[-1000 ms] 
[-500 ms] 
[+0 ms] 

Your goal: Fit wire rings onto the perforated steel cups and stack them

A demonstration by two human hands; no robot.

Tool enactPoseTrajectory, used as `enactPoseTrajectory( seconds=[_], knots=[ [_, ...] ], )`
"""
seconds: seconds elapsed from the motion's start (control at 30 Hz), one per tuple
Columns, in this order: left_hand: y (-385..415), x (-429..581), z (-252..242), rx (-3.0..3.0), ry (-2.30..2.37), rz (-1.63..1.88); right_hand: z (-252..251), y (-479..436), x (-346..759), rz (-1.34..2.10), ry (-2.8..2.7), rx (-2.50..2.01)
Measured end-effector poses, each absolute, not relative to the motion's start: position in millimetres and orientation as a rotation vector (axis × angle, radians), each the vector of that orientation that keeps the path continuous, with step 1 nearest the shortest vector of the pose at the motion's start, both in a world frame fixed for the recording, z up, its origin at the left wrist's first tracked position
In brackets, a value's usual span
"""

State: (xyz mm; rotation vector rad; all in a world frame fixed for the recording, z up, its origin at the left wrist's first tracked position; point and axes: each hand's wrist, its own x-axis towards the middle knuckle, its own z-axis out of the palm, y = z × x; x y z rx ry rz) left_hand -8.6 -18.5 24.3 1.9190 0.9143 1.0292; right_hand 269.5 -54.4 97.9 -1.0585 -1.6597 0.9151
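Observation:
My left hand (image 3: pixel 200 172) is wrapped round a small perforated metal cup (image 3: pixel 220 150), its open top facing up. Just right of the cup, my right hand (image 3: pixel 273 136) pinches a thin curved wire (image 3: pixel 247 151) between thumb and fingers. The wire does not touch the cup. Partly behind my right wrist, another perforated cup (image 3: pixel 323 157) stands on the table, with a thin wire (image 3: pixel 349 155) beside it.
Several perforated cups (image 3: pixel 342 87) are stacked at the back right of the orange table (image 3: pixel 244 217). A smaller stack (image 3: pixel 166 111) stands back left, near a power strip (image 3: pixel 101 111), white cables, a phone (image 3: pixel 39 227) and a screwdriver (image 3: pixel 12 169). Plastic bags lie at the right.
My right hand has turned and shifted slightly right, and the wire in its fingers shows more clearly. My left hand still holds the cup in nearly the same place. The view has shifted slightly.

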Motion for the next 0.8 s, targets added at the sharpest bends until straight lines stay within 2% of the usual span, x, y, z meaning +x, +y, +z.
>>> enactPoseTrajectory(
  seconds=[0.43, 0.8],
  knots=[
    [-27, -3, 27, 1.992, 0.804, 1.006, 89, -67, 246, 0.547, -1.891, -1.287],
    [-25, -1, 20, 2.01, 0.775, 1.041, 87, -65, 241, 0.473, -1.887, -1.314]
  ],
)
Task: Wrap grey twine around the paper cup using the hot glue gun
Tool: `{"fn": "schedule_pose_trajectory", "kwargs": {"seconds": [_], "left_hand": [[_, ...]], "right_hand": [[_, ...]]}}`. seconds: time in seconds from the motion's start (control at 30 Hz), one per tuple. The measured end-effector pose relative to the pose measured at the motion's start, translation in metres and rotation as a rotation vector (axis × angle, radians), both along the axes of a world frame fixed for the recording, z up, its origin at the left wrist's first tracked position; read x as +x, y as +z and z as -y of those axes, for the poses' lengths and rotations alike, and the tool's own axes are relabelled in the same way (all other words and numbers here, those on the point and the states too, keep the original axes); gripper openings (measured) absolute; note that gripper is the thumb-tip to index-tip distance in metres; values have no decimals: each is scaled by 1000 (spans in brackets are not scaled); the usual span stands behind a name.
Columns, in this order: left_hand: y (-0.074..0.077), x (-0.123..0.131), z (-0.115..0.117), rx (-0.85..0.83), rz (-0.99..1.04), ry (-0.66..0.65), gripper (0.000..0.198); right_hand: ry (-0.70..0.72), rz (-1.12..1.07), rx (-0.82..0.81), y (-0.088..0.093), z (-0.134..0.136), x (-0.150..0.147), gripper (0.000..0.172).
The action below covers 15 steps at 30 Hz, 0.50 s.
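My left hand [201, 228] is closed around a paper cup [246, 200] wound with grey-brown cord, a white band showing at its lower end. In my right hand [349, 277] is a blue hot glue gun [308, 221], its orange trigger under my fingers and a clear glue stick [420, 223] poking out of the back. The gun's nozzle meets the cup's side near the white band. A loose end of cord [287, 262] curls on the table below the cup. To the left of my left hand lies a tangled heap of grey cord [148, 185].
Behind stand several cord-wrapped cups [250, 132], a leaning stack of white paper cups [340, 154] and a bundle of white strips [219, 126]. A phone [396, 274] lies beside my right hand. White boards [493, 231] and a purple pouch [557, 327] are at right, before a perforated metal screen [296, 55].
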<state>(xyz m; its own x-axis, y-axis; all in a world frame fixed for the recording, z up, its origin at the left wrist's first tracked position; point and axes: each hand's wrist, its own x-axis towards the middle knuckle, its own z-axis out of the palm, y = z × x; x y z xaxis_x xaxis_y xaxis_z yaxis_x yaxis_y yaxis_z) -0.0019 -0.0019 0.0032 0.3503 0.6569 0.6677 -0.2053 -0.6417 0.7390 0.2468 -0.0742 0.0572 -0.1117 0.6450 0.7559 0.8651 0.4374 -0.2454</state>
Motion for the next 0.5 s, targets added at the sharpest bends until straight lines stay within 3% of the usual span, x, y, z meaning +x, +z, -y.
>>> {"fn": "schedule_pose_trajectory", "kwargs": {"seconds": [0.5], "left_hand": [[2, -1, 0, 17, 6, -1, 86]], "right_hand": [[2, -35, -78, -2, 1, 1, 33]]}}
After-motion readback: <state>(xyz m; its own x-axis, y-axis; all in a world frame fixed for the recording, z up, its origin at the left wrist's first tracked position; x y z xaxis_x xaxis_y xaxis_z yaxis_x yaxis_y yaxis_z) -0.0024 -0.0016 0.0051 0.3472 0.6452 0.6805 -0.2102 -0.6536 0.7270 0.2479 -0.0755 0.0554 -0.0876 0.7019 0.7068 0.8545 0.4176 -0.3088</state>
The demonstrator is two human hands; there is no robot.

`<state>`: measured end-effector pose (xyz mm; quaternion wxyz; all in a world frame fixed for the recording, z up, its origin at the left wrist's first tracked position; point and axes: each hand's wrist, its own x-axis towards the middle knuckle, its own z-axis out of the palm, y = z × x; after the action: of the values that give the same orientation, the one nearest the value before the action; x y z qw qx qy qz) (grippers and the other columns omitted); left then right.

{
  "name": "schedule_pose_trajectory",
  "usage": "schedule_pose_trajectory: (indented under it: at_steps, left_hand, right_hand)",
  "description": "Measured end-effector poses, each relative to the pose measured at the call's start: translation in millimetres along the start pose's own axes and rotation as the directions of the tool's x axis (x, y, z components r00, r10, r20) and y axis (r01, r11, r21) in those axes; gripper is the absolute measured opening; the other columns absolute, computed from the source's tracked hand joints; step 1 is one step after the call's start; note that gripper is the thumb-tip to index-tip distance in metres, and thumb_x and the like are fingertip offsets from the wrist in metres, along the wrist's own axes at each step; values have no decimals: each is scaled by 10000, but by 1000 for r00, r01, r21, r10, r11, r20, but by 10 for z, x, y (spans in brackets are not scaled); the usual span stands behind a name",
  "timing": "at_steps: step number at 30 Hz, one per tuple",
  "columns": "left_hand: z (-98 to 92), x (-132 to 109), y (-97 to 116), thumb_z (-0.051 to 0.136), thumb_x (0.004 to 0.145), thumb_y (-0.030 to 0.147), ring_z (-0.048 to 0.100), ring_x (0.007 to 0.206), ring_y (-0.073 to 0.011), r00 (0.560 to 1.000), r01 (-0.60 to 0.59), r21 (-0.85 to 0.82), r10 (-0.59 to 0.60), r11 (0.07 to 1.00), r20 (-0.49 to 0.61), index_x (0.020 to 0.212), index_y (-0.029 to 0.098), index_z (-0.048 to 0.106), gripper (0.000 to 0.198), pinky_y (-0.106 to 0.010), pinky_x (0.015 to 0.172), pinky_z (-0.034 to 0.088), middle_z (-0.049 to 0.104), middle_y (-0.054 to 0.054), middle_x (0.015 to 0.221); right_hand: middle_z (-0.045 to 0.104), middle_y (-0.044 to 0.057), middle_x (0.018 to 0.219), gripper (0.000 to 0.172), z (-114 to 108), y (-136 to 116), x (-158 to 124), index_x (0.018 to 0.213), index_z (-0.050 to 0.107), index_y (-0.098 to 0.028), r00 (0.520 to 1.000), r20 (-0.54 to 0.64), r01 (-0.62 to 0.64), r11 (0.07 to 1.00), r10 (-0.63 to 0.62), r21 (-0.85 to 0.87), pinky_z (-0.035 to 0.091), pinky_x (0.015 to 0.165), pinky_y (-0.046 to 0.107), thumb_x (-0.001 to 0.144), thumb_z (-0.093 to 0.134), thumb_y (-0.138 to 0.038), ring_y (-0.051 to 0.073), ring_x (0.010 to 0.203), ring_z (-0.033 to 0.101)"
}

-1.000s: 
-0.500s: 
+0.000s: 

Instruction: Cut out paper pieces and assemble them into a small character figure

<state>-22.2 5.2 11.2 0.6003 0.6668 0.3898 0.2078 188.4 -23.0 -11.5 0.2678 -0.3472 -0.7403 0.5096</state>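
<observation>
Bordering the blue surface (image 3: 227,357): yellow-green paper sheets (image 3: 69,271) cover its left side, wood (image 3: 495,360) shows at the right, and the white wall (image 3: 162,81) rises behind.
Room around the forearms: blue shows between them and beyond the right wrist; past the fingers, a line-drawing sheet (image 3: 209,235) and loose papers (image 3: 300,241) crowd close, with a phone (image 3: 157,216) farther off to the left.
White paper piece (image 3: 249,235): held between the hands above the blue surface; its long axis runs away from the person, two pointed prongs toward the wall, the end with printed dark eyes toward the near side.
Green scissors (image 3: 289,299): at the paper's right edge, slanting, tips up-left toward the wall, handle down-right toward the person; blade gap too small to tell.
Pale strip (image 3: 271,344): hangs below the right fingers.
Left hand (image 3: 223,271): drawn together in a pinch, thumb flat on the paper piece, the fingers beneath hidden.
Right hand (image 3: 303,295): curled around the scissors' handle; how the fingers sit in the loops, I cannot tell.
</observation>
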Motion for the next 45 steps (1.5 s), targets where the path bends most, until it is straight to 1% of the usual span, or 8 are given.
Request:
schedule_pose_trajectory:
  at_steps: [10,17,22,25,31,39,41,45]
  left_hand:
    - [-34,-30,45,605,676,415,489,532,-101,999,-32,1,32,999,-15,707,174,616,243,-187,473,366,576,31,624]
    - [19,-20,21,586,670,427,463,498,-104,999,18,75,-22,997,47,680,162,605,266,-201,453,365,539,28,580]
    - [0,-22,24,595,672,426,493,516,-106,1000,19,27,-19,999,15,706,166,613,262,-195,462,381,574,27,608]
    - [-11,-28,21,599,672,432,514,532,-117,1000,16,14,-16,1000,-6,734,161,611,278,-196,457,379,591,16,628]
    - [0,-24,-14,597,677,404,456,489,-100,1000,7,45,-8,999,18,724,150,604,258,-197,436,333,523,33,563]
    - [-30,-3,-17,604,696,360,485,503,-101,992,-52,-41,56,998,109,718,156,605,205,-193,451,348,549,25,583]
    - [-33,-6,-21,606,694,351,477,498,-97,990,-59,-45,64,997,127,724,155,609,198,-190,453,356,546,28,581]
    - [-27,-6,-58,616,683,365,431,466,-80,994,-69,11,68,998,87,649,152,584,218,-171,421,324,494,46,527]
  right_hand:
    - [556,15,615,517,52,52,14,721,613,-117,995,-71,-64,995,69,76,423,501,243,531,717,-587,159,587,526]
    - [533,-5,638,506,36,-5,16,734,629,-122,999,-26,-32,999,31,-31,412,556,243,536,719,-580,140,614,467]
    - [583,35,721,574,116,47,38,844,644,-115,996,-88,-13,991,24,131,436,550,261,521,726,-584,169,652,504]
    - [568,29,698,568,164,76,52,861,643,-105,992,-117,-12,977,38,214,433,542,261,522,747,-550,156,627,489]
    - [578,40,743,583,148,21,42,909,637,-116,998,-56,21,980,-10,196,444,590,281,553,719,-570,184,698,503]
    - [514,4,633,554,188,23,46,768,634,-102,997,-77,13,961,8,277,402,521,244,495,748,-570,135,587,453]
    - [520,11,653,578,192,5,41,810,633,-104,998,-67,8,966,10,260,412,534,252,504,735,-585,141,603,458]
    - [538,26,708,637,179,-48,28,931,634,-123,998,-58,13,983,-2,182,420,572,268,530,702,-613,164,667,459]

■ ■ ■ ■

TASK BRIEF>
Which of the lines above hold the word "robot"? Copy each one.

SOLUTION TO THIS PROBLEM>
A demonstration by two human hands; no robot.
The demonstrator is two human hands; there is no robot.

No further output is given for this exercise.